Real-World Case Study: Is Your Model Better Than Persistence?¶
The persistence (naive) baseline — predicting y[t+1] = y[t] — is surprisingly hard to beat in many time-series domains. Before deploying a complex model, you should statistically verify it outperforms this simple baseline.
Tests Covered: 1. Diebold-Mariano test (DM 1995): Compares predictive accuracy 2. Pesaran-Timmermann test (PT 1992): Tests directional accuracy 3. HAC variance (Newey-West): Corrects for serial correlation
Key Insight¶
A model with lower MAE doesn’t guarantee significant improvement.
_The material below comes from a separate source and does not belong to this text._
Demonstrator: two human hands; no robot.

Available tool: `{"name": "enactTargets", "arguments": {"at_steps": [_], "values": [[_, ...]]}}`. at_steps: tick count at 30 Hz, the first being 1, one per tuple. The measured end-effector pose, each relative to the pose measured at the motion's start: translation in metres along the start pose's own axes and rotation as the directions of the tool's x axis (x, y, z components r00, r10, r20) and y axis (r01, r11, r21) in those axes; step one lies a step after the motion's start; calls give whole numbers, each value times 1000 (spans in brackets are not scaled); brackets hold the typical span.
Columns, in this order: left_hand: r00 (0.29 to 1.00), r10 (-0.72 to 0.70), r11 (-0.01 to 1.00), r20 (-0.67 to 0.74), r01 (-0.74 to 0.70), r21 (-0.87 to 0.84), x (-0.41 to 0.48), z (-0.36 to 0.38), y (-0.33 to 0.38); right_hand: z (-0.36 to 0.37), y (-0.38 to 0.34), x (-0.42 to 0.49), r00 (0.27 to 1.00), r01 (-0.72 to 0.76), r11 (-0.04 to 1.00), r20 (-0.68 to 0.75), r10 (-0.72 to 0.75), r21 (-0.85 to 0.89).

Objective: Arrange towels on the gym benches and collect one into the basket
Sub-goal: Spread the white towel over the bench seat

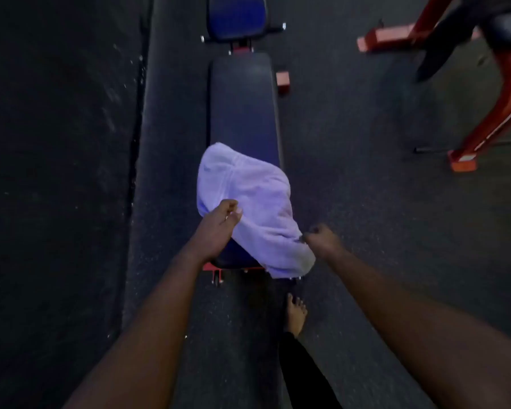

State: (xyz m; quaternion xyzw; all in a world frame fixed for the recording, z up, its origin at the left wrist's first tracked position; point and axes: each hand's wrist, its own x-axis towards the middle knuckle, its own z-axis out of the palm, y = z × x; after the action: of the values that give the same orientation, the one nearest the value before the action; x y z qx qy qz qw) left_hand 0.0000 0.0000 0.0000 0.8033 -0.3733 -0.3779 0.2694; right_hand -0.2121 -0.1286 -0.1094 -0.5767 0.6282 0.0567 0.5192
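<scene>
A pale lilac towel [248, 199] lies crumpled over the near end of a long dark-blue gym bench [242, 107]. Part of it hangs off the bench's right front corner. My left hand [216, 228] pinches the towel's left near edge between thumb and fingers. My right hand [322, 237] grips the towel's right near corner, just off the bench's right side. No basket is in view.
A second blue bench pad [236, 16] continues beyond the first one. Red machine frames [490, 119] stand at the upper right, and a small red foot [283, 81] sits beside the bench. My bare foot [296, 314] rests on the dark rubber floor by the bench's near end.
</scene>
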Motion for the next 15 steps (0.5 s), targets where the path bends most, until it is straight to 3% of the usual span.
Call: {"name": "enactTargets", "arguments": {"at_steps": [2, 3, 6, 8, 12, 15], "values": [[996, -76, 997, 38, 76, -2, 11, 21, -14, 14, 23, 14, 987, -152, 986, 53, 149, 61], [992, -103, 995, 67, 102, 9, 13, 32, -23, 21, 36, 14, 980, -172, 977, 119, 157, 124], [982, -138, 990, 126, 133, 47, 12, 48, -39, 31, 51, 14, 998, -9, 975, 66, -6, 221], [984, -118, 992, 135, 110, 67, 12, 47, -29, 21, 14, 3, 997, 71, 957, 13, -78, 280], [992, -42, 999, 123, 42, 8, 5, 25, 13, -7, -81, -25, 965, 210, 892, 62, -255, 399], [1000, 25, 998, 15, -25, 52, -7, -8, 63, -41, -145, -72, 904, 348, 842, 91, -418, 413]]}}
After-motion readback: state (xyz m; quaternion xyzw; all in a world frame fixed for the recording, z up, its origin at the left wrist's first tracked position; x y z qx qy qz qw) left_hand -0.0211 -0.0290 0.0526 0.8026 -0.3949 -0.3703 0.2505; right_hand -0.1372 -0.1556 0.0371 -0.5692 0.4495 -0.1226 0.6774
The DM test quantifies whether the difference is statistically meaningful, accounting for serial correlation in forecast errors (critical for h>1 step forecasts).
Usage¶
python 03_statistical_tests.py
Requirements¶
pip install temporalcv scikit-learn scipy
======================================================================
TEMPORALCV: Statistical Tests for Forecast Comparison
======================================================================
Data: 148 observations of AR(1) process
Persistence parameter (phi): 0.9
======================================================================
PART 1: Naive Comparison (Misleading!)
======================================================================
Model MAE: 0.7854
Persistence MAE: 0.7955
Improvement: 1.3%
Problem: Is this improvement statistically significant?
The MAE difference could be due to random chance!
======================================================================
PART 2: Diebold-Mariano Test (Rigorous Comparison)
======================================================================
H0: Models have equal predictive accuracy
H1: Models have different predictive accuracy
--- Squared Error Loss ---
DM(1): -0.793 (p=0.4288)
Mean loss difference: -0.0512
Significant at α=0.05: No
--- Absolute Error Loss ---
DM(1): -0.412 (p=0.6809)
Mean loss difference: -0.0102
Significant at α=0.05: No
Interpretation: Despite the lower MAE, the model does NOT
significantly outperform persistence at the 5% level.
→ This is common for high-persistence time series!
======================================================================
PART 3: Multi-Step Forecasting (HAC Variance)
======================================================================
For h-step forecasts, errors are serially correlated.
The DM test uses HAC (Newey-West) variance estimation.
h=1: DM(1): -0.793 (p=0.4288)
h=2: DM(2): -0.882 (p=0.3794)
h=4: DM(4): -1.084 (p=0.2801)
Note: HAC adjustment increases standard errors for h > 1,
making it harder to reject H0 (more conservative).
======================================================================
PART 4: Pesaran-Timmermann Test (Directional Accuracy)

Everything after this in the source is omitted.